Directions. A single number is the required answer: the count of lines in the listing below that hold the string "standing".

Given information.

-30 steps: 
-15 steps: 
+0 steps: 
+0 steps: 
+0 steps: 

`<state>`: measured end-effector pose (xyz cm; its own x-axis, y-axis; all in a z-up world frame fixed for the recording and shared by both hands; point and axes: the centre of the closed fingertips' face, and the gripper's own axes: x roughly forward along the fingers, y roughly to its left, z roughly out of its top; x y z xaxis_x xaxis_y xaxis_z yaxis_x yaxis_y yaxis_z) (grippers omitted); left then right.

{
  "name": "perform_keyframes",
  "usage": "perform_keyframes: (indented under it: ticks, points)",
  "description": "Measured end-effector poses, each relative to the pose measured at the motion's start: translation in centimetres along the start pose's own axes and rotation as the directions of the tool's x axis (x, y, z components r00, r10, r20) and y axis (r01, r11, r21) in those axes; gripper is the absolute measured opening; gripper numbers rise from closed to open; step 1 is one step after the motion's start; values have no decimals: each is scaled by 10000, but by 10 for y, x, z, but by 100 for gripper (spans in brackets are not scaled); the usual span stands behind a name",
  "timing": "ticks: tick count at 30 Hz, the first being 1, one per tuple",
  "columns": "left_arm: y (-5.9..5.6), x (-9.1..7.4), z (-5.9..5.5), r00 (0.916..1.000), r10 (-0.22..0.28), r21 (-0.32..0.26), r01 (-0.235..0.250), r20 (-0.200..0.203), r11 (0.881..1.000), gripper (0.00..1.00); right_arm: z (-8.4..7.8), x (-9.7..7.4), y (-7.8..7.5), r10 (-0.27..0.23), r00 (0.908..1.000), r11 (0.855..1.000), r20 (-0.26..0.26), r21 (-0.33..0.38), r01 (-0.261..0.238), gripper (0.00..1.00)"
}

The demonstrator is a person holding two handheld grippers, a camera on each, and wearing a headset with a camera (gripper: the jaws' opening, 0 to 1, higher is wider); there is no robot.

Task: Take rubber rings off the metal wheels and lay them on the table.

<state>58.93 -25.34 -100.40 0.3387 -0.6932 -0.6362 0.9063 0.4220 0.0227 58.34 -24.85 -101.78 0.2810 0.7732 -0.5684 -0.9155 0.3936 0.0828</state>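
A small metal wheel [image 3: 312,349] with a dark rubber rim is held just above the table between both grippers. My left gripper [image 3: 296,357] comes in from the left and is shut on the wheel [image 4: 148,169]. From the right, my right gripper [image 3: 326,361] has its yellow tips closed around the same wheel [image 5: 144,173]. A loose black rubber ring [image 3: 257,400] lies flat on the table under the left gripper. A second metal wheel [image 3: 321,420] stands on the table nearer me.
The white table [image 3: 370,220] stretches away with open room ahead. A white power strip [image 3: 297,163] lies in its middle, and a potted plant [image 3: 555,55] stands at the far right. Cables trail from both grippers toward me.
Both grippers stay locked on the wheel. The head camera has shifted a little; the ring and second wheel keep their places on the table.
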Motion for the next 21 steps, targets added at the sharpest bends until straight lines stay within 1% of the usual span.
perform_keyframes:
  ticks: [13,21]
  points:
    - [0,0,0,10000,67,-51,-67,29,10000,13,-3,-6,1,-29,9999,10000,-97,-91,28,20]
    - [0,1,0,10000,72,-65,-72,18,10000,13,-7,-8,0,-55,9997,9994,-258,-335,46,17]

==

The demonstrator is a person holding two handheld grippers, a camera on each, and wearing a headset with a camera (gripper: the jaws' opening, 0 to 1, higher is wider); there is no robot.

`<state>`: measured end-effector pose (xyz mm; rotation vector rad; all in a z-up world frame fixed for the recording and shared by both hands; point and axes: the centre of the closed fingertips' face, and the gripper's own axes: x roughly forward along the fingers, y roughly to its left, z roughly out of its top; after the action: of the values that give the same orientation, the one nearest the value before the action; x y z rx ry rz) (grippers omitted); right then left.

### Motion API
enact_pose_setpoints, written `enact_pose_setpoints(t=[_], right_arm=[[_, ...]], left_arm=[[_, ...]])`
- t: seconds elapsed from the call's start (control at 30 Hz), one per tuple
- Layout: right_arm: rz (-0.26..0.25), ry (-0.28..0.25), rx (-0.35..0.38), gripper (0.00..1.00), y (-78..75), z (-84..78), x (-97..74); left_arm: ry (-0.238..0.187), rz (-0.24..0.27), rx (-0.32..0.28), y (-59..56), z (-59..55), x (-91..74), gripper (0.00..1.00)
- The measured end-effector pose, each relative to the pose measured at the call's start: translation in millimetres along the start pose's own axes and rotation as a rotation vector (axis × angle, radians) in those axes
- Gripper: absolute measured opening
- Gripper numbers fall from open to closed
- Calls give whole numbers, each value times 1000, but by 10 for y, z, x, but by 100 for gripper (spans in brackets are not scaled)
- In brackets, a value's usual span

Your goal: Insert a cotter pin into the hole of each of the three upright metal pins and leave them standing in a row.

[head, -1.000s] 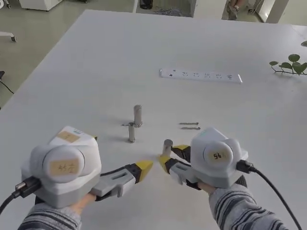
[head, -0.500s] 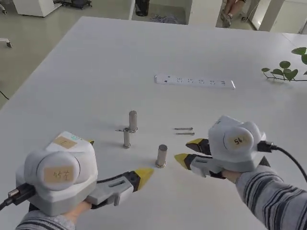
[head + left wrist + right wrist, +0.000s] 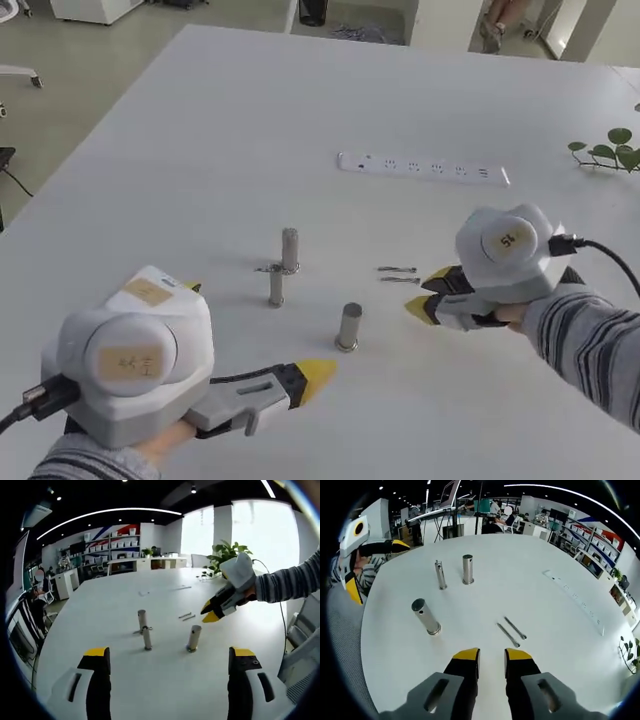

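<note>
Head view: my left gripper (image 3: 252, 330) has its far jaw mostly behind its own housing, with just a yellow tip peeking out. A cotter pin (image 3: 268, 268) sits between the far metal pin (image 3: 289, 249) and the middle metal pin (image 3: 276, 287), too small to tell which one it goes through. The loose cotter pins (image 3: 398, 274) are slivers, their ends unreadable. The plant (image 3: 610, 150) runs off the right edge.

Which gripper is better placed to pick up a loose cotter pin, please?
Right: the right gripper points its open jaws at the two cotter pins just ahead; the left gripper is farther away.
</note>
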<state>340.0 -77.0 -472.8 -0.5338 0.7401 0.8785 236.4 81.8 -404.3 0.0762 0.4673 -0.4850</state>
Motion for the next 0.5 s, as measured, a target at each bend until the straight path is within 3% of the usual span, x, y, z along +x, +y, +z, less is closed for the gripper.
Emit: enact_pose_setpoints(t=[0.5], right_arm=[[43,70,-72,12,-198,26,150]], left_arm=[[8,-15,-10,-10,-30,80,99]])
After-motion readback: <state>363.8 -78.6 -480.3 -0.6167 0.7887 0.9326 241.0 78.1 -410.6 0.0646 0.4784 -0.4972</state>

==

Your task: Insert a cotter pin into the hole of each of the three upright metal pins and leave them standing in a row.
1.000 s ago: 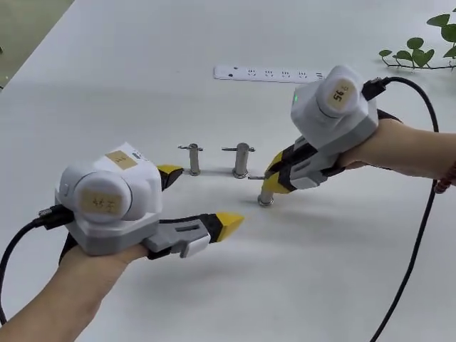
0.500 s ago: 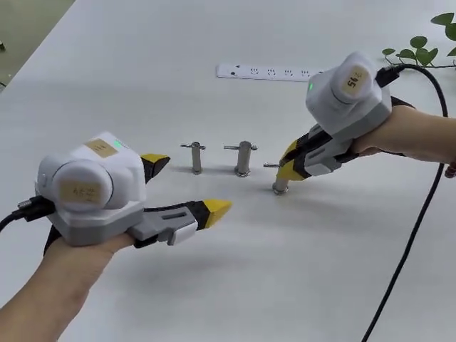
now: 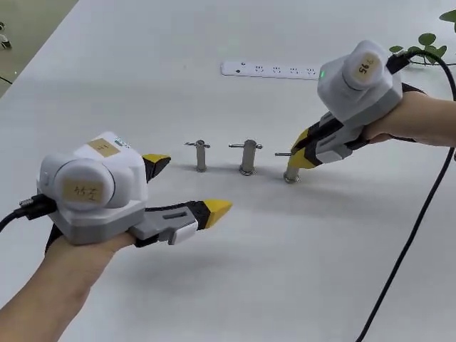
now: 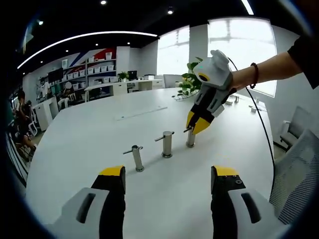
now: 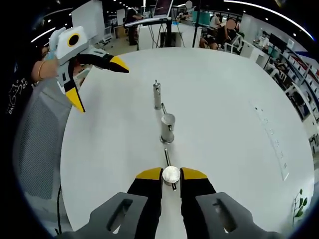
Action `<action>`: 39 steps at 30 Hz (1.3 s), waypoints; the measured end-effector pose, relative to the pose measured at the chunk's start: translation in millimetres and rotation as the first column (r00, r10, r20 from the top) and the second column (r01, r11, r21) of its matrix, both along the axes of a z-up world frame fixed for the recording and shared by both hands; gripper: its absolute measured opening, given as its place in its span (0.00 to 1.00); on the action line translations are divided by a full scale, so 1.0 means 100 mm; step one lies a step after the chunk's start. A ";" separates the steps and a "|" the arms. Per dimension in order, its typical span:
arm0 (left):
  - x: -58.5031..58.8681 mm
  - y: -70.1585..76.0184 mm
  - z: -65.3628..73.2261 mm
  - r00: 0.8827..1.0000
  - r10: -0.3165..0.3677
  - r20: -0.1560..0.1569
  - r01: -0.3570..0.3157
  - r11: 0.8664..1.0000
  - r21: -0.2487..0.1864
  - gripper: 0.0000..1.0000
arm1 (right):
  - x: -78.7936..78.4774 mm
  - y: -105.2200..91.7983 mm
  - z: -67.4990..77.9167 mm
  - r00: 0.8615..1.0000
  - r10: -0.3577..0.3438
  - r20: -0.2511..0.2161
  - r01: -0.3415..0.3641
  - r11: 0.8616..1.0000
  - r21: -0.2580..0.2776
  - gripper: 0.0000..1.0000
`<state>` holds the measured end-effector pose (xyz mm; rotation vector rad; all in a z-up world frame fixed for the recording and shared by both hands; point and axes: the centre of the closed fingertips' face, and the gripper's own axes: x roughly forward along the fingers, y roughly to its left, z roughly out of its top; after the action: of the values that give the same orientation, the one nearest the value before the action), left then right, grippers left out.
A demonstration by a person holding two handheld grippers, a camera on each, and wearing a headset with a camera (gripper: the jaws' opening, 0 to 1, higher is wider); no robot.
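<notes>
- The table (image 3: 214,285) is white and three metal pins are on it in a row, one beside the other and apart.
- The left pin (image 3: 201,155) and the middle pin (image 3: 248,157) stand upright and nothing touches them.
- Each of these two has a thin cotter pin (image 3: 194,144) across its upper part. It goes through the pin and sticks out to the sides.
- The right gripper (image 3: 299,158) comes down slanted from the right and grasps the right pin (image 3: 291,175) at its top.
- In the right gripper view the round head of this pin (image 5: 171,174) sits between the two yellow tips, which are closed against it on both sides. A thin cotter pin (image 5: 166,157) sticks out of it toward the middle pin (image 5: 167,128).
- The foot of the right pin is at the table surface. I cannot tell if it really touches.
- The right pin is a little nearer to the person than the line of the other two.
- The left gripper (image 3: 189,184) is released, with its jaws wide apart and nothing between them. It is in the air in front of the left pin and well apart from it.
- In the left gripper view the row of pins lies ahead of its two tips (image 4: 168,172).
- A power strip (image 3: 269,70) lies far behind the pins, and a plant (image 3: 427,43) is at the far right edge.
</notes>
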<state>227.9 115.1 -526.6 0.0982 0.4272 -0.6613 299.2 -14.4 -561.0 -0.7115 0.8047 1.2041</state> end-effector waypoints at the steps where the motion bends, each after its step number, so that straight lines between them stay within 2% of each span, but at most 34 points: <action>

Output below. 2